Bunun üzerine aileler, "mülkiyet ve adil yargılama hakkının ihlali" gerekçesiyle Avrupa İnsan Hakları Mahkemesi'ne (AİHM) 250 bin avroluk tazminat davası açtı.
Zaman'ın haberine göre, Baykal ve Buldan aileleri, tabur arazisinin 22 bin dönümünün babalarından kalma olduğunu iddia ediyor. Ailelerin avukatı Dinçer Aslan ve Zeki Yüksel söz konusu arazilerin satın alma ve 1938 yılına ait tapu kayıtlarının mevcut olduğunu söylüyor. Arazilerin miras yoluyla iki aileye kaldığını belirten avukatlar, olağanüstü halin (OHAL) uygulandığı 1995 yılında askeri taburun buraya yerleştiğini ve arazi üzerindeki bina ve mevzi, nöbet barınakları ve yerleşkenin kullanılmaya başlandığını anlatıyor.

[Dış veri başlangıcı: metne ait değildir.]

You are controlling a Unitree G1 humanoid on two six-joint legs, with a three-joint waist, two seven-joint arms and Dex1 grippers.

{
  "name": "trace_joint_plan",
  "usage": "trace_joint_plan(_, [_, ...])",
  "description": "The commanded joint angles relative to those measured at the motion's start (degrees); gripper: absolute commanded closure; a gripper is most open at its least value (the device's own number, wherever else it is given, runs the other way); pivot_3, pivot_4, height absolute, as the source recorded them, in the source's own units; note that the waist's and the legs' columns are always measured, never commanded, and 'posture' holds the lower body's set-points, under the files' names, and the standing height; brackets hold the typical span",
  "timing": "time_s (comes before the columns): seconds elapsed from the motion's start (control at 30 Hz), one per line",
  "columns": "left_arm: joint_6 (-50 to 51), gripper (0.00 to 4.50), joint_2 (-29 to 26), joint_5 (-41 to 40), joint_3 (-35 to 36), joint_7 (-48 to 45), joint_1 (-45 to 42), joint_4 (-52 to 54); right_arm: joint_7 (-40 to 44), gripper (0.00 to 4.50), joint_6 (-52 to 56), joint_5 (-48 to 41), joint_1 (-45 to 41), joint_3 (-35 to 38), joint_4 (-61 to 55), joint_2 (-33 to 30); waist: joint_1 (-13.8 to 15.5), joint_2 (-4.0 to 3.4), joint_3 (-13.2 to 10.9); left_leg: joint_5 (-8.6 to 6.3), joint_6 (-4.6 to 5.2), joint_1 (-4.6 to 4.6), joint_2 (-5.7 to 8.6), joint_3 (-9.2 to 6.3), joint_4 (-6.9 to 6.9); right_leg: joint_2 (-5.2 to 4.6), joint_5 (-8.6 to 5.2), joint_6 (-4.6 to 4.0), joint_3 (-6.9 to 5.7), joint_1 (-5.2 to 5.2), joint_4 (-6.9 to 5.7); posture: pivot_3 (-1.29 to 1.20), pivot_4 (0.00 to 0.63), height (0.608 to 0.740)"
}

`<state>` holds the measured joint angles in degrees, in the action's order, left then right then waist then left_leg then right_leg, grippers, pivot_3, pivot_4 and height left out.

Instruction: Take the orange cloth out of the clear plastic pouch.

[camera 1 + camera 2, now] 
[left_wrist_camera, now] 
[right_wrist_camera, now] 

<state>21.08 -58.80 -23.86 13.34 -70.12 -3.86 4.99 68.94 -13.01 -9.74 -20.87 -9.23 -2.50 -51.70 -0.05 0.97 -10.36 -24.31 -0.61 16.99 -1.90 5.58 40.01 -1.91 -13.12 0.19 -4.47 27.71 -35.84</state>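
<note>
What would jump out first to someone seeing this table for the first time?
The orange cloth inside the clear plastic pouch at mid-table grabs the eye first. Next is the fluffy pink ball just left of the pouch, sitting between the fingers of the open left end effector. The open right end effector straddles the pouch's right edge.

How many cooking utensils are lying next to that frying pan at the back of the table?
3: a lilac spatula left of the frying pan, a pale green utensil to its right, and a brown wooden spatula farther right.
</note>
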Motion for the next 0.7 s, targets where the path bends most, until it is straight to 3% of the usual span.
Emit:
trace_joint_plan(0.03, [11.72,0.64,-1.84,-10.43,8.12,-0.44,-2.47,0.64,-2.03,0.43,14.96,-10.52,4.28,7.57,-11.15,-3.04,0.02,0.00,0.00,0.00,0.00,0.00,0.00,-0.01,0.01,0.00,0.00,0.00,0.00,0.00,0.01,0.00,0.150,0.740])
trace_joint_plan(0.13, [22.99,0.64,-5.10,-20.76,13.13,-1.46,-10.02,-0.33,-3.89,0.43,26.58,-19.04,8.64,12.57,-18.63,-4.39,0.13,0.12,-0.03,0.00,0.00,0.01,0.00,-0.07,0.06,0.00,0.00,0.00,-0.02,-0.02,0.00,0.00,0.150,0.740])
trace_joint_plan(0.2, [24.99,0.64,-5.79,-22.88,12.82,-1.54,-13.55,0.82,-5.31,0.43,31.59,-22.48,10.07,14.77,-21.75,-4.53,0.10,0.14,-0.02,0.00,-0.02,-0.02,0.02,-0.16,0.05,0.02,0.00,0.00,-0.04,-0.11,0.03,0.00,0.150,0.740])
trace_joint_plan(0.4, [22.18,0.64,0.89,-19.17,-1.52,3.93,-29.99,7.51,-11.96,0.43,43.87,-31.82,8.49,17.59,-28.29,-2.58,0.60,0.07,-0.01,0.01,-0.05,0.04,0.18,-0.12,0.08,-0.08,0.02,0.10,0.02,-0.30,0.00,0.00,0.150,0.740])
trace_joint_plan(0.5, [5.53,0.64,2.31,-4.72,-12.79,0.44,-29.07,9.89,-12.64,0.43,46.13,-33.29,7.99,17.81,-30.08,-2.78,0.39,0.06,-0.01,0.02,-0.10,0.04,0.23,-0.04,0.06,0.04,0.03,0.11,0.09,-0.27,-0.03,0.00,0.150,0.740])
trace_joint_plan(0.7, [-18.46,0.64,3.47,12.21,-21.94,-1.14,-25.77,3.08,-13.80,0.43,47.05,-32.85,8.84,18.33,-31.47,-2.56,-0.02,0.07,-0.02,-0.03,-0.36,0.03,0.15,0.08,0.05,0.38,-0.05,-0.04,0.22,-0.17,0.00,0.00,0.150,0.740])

Yüksel, daha sonra alanın genişletilerek buraya taburun yerleştiğini ve OHAL yönetiminin etkin olduğu dönemde ailelerin can güvenlikleri gerekçesiyle mahkemeye başvurmadıklarını savunarak, şu iddiaları dile getiriyor:
"2002 yılında müvekkilimiz Muris Kerem Baykal, Yüksekova Asliye Hukuk Mahkemesi'ne dava açmıştır. Keşif günü bilirkişiler araziyi detaylı gezememiş, askeri birlikler keşif öncesi bazı baraka ve kulübeleri yıkmış ancak sonra yeniden yapmışlardır. Yıllardan beri köyde yaşayan kişilerin yanı sıra bilirkişilerin ifadeleri de söz konusu arazinin Buldan ve Baykal ailelerine ait olduğunu göstermiştir."
Avukat Dinçer Aslan da yerel mahkemenin verdiği kararların gerekçeli olması gerektiğini belirterek, mahkemenin, bilirkişi ve tanık beyanlarına neden itibar edilmediğini açıklamadığını söyledi.
Dinçer Aslan, yerel mahkemenin verdiği kararı temyiz için Yargıtay'da temyiz ettiklerini ancak Yargıtay'ın kararı onadığını ifade ederek, bu karardan sonra iç hukuk yolları tükendiği için davayı AİHM'ye götürdüklerini ifade etti. (Z/EÜ/GG)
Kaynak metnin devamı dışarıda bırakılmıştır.